School	School of Science
Academic Unit	Department of Mathematics
Level of Studies	Undergraduate
Course Code	MAY223
Semester	2
Course Title	Analytic Geometry
Independent Teaching Activities	Lectures, laboratory exercises (Weekly Teaching Hours: 5, Credits: 7.5)
Course Type	General Background
Prerequisite Courses	-
Language of Instruction and Examinations	Greek, English
Is the Course Offered to Erasmus Students	Yes (in English)
Course Website (URL)	See eCourse, the Learning Management System maintained by the University of Ioannina.

Learning Outcomes

Learning outcomes	It is an introductory course on geometry. The aim is to study problems in geometry using rectangular coordinates and tools based on Linear Algebra. On completion of the course the student should be familiar with basic notions in geometry like the one of isometry.
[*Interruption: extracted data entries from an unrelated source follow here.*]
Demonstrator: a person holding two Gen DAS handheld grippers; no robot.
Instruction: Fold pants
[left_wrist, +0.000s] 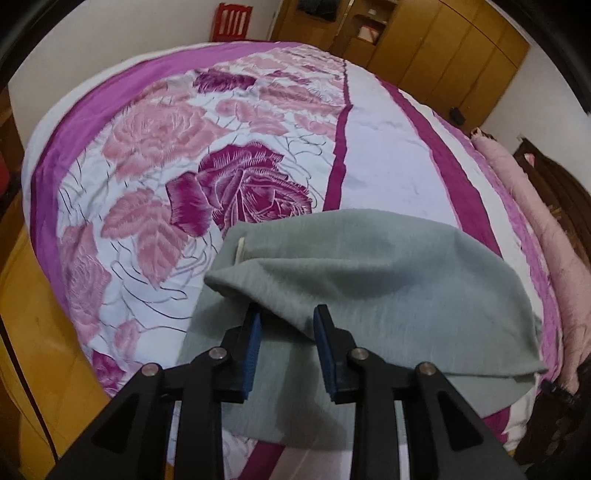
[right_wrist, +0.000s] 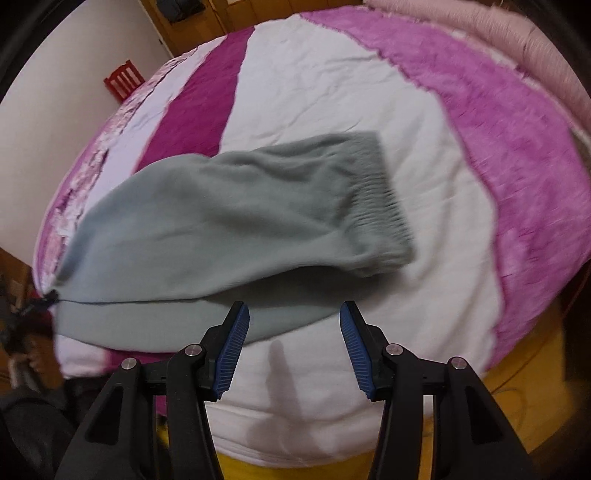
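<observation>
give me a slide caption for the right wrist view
Open right hand-held gripper hovers over the bedspread at the near edge of the folded grey-green pants, nothing between its pads.

Even indoor light, strong fisheye distortion with dark corner vignetting in both wrist views.
Right view shows motion blur across the pants and bed; a soft shadow falls between the fingers.

Black tongs with ribbed blue pads, silver screws.
</observation>
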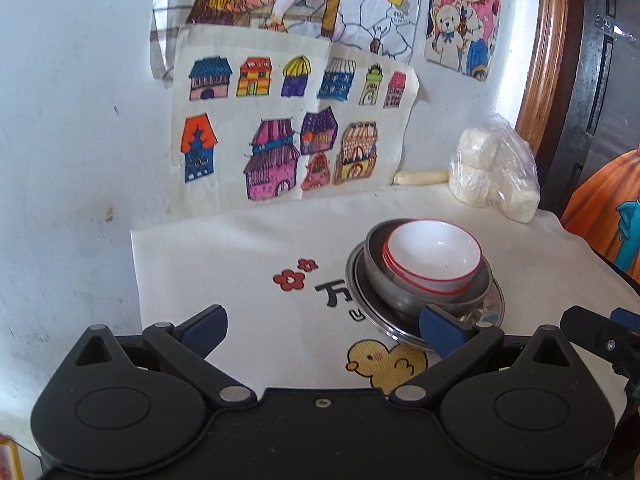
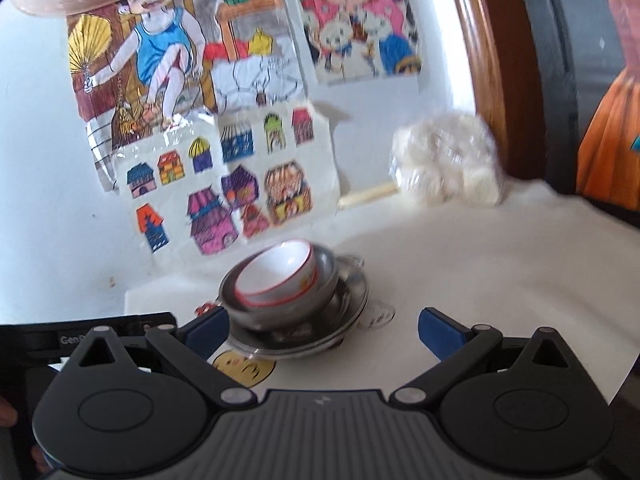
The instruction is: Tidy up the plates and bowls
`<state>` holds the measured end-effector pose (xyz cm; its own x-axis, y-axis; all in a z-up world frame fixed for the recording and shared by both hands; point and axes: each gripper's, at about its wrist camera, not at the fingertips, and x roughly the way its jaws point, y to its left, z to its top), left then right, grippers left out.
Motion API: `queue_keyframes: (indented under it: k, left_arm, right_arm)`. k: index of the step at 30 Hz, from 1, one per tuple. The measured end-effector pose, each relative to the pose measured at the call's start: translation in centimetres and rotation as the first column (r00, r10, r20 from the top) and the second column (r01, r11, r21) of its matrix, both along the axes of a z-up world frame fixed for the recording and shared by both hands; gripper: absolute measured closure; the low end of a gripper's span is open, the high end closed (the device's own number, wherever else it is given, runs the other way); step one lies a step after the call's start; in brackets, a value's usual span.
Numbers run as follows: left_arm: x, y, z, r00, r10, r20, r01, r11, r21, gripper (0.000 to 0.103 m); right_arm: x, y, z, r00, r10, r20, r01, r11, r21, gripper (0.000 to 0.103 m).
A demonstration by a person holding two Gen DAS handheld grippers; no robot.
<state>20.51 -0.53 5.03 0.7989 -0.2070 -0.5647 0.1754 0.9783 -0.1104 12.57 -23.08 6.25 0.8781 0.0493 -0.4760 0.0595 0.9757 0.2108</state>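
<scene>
A stack stands on the white cloth: a white bowl with a red rim (image 1: 434, 254) sits tilted inside a steel bowl (image 1: 384, 280), which rests on a steel plate (image 1: 366, 308). My left gripper (image 1: 322, 330) is open and empty, just in front and left of the stack, its right finger at the plate's near edge. In the right wrist view the white bowl (image 2: 276, 272), steel bowl (image 2: 320, 280) and steel plate (image 2: 352, 304) lie ahead to the left. My right gripper (image 2: 323, 332) is open and empty, its left finger beside the steel bowl.
The cloth (image 1: 240, 264) has flower, duck and letter prints. A plastic bag of white lumps (image 1: 494, 168) and a pale stick (image 1: 420, 177) lie by the wall. Children's drawings (image 1: 288, 128) hang on the white wall. A wooden frame (image 1: 540, 60) stands at right.
</scene>
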Motion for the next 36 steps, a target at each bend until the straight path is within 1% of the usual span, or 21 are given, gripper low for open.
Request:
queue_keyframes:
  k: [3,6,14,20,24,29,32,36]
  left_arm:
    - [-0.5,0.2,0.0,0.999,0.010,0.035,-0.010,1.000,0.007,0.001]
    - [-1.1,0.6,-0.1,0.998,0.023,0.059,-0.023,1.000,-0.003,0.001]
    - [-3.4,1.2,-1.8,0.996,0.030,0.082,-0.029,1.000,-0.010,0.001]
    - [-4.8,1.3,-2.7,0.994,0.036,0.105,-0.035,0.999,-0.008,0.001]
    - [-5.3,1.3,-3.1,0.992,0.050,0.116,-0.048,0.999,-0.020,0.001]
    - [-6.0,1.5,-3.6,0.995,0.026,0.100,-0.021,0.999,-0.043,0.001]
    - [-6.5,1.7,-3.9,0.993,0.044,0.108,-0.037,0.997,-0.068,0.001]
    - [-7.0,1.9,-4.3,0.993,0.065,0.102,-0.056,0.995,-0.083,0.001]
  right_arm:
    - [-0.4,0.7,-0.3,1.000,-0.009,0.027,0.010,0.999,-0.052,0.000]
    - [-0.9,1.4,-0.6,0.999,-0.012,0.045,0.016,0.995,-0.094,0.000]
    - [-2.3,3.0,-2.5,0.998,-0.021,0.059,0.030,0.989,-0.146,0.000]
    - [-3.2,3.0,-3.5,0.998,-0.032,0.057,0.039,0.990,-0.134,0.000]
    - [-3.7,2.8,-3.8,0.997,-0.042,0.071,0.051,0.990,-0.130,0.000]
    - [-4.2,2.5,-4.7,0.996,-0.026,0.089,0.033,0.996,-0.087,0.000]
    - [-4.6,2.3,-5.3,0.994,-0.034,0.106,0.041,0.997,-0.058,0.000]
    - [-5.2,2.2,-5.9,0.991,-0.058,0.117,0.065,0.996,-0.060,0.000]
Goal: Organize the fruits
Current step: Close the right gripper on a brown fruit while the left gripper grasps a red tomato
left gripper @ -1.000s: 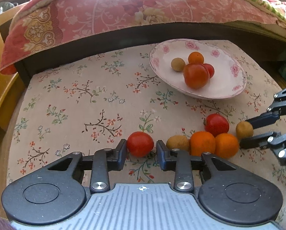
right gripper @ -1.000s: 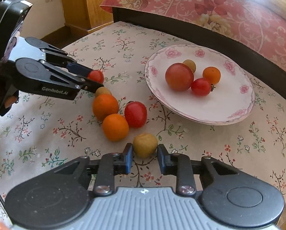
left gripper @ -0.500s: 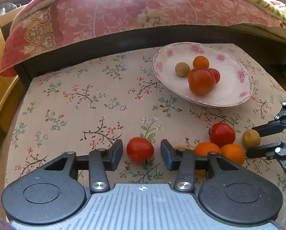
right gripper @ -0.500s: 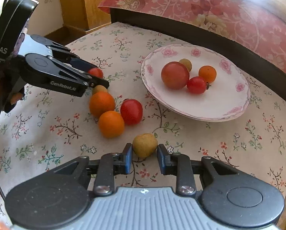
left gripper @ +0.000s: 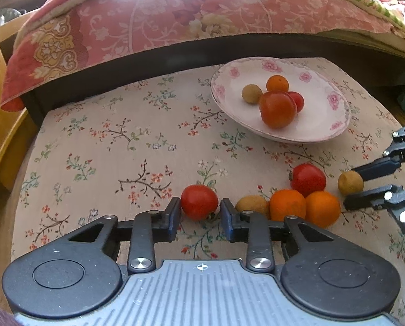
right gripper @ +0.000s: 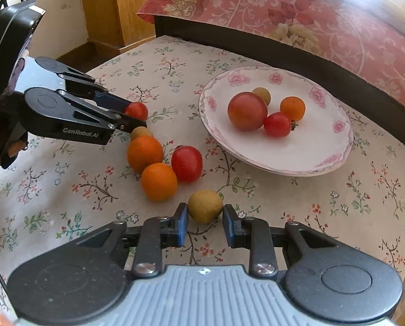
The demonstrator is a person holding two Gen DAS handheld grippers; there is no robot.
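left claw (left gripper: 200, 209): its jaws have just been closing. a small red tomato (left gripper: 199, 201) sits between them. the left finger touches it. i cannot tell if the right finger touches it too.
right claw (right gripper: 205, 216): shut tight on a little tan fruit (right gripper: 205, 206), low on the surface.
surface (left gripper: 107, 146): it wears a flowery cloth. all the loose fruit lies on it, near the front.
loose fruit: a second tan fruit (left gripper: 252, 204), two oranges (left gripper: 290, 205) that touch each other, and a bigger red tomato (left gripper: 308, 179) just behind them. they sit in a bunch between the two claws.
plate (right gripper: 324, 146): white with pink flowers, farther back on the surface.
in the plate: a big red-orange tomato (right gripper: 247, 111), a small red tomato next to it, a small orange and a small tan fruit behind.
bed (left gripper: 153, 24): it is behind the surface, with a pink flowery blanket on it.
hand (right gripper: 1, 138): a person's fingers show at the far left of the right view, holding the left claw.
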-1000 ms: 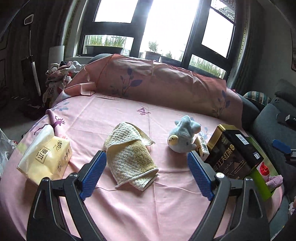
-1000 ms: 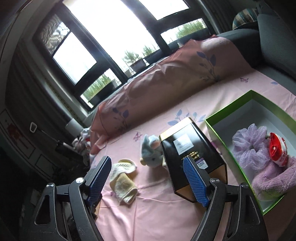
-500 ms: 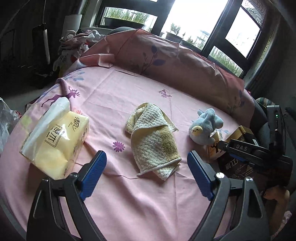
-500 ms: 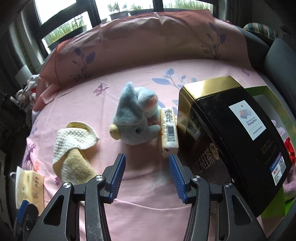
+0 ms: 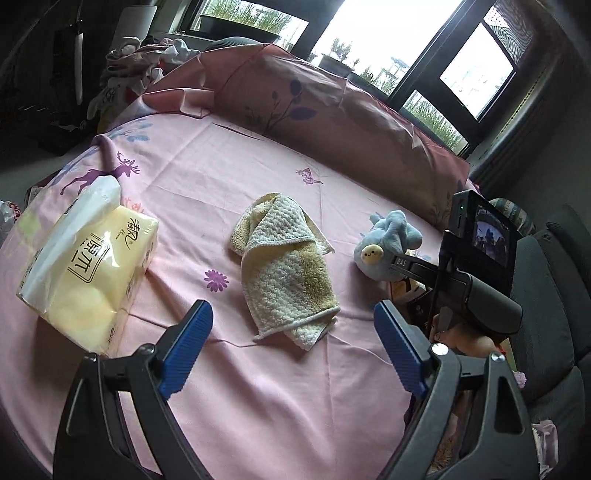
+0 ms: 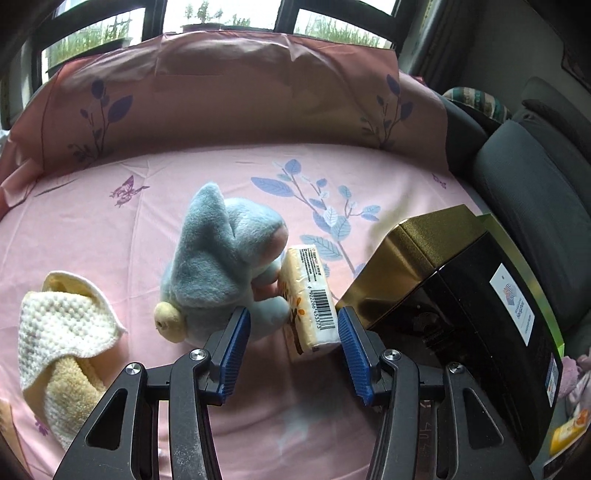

Furthermore, the student should have a background to allow him to attain more advanced courses on geometry, calculus of several variables and others.
General Competences	Working independently Decision-making Production of free, creative and inductive thinking Criticism and self-criticism

Syllabus

Axioms of Euclidean geometry (plane and space) and proofs of basic propositions. Cartesian model, vectors, linear independence, bases, coordinates and applications. Inner product, cross product, area, volume and determinants. Lines and planes. Geometric transformations (parallel transports, rotations, reflections), isometries and the notion of congruence. Transformation of area and volume under linear transformations. Curves and surfaces of 2nd degree and their classification. Curves, surfaces and parametrizations.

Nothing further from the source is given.